NoSQL (Not Only SQL)

ISHMEET KAUR
5 min readMay 25, 2020

Not using the relational model: Data is not stored in tables of rows and columns, but in a variety of different formats.

Built for the 21st century web explosion: Needs of data centric companies (Example: Facebook and Twitter) are different from typical ERP applications.

Developed to support the real time processing needs of high volume and high velocity big data.

Support agile development where nature of data changes rapidly over cycles of a software development project.

Challenges of Relational databases

Required a well defined structure of data, not suitable for high variety of big data

Database schema is defined upfront before building the application. This pattern does not provide flexibility in an agile development project that deals with highly dynamic applications.

  • Relational databases can only grow vertically with more resources need to be added to the existing servers.

Benefits of NoSQL over Relational databases

•NoSQL databases are schema less , do not define strict data structure.

Highly agile, can adapt to variety of data format including structured, unstructured and semi-structured.

Can scale horizontally by adding more servers. Utilizes concepts of sharding and replication.

-Sharding : distributes data over multiple servers so that a single server acts as a source for subset of data.

-Replication: Copies data across multiple servers so that data can be found in multiple places and can be recovered in case of failure of servers.

  • Can utilize cloud computing model which utilizes virtual servers that can be scaled as per demand.
  • Better performance than relational databases for unstructured data.

CAP theorem-Describes basic requirements for a distributed system and only 2 of the 3 can be achieved at a point of time and trade offs must be made depending on the task.

Consistency: All servers maintain the same state of data. Any queries for data will yield same answers regardless of which server answers the query.

Availability: The system is always available to yield answers to queries for data.

  • Partition tolerance: System continues to operate as a whole even if individual servers fail or crash.

ACID describes a set of properties that apply to data transactions and that databases can choose to follow.

•Atomicity: All or none of a transaction must happen successfully.

Consistency: Data is committed only if it passes all rules imposed by data types, triggers, constraints etc

Isolation: Transactions are ordered such that one transaction does not get affected by another making changes to data.

  • Durability: Once data is committed, it is durably stored and safe against errors, crashes or any other malfunctions within the database.

Eventual consistency in NoSQL databases

•Consistency principle amongst the ACID principles is comprised on, promising “eventual consistency” instead.

•As per the CAP theorem, availability and partition tolerance are chosen over consistency instead offering “eventual consistency”.

•Database changes are propagated to all nodes “eventually” (typically within milliseconds) so queries for data might not return updated data immediately or might result in stale data.

•NoSQL databases offer options to tune the database as per specific requirements.
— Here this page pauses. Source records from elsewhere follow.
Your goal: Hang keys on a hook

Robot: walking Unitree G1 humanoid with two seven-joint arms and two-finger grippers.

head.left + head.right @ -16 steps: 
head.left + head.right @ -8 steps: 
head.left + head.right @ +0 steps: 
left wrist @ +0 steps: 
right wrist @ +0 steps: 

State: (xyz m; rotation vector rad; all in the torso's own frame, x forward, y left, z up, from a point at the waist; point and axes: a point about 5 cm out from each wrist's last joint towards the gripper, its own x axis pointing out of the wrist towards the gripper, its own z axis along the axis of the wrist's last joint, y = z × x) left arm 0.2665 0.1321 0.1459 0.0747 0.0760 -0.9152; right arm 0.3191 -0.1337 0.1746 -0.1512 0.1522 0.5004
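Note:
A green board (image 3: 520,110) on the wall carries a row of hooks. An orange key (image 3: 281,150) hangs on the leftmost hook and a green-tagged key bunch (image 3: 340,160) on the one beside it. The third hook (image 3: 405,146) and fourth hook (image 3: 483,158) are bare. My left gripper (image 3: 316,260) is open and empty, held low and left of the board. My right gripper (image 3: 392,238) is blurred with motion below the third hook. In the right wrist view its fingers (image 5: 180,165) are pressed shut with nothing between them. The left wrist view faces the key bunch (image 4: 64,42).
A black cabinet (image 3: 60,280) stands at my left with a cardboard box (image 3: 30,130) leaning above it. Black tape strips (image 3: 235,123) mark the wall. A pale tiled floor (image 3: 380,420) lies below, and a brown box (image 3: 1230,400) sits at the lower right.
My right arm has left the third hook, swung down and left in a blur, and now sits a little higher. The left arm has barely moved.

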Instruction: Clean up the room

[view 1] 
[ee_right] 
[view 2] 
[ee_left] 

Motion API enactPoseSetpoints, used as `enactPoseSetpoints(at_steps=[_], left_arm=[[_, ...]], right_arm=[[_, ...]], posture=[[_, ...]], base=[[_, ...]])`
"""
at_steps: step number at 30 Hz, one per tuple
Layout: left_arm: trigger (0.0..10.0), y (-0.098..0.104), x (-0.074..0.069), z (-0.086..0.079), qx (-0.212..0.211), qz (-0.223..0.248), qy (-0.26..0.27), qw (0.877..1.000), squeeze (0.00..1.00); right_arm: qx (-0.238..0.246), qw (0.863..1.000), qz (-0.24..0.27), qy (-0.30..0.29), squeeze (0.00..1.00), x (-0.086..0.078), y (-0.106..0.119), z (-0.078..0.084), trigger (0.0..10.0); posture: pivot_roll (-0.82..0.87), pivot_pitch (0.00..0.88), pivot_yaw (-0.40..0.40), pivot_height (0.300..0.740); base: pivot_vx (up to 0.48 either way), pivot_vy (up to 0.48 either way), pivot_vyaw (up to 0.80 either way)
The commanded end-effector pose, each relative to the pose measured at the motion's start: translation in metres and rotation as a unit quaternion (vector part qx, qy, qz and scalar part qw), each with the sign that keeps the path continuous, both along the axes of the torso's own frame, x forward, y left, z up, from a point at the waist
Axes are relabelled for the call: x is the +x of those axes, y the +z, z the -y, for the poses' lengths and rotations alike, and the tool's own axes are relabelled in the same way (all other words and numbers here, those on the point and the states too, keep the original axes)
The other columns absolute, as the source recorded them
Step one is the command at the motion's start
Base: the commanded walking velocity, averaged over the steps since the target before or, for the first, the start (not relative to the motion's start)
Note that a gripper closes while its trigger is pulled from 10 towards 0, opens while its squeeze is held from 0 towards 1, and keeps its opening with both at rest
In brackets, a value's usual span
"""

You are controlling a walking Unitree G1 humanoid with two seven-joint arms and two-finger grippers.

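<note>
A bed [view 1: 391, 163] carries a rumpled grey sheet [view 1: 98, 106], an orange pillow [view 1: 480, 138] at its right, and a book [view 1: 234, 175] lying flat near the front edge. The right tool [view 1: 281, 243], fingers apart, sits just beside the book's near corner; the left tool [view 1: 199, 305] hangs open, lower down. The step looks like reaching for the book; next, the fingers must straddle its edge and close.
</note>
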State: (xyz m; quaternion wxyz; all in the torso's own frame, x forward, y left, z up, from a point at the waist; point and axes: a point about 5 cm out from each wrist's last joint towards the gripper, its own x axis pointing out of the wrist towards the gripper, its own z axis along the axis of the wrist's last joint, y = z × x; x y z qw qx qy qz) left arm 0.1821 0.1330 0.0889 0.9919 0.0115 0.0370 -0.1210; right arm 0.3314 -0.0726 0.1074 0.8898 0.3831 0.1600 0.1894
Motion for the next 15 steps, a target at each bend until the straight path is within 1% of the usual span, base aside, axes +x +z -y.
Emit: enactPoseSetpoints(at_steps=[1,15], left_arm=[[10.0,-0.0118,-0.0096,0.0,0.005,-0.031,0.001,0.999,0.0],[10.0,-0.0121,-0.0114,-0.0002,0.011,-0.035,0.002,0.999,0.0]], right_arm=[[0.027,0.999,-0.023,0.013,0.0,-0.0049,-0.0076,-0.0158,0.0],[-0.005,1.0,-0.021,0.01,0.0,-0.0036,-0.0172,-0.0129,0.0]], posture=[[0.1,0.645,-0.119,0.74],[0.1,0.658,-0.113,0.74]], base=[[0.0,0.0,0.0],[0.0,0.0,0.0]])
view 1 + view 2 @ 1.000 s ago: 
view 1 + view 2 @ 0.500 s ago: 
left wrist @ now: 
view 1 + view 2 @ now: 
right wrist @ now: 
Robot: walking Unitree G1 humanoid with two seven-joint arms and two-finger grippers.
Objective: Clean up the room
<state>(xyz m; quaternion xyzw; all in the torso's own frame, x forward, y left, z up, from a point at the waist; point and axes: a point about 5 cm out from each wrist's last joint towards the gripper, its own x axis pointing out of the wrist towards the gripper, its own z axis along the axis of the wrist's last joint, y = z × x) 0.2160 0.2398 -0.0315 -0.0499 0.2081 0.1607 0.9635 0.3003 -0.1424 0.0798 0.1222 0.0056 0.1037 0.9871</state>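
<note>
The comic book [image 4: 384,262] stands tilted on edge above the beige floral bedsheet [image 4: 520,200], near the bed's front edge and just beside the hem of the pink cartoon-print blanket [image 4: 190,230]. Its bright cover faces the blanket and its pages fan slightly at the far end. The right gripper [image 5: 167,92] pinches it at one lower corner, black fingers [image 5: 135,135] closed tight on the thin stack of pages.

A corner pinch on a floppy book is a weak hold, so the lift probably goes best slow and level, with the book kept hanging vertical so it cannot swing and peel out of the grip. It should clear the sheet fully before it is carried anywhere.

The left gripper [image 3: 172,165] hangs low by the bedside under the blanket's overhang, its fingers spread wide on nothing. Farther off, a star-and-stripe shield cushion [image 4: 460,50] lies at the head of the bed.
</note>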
If database is read heavy, eventual consistency is preferred.

For example: DynamoDB in AWS offers options between eventual consistency and strong consistency.

  • Eventually Consistent Reads (Default): maximizes your read throughput. However, an eventually consistent read might not reflect the results of a recently completed write. Consistency across all copies of data is usually reached within a second. Repeating a read after a short time should return the updated data.
  • Strongly Consistent Reads: A strongly consistent read returns a result that reflects all writes that received a successful response prior to the read.

Popular No SQL Databases

Types of NoSQL Databases

  1. Key-value:

1.Perform operations based on a unique key, where value is a blob that can be of any format.

2.Can store a blob with a key, read , update or delete blob for a specific key.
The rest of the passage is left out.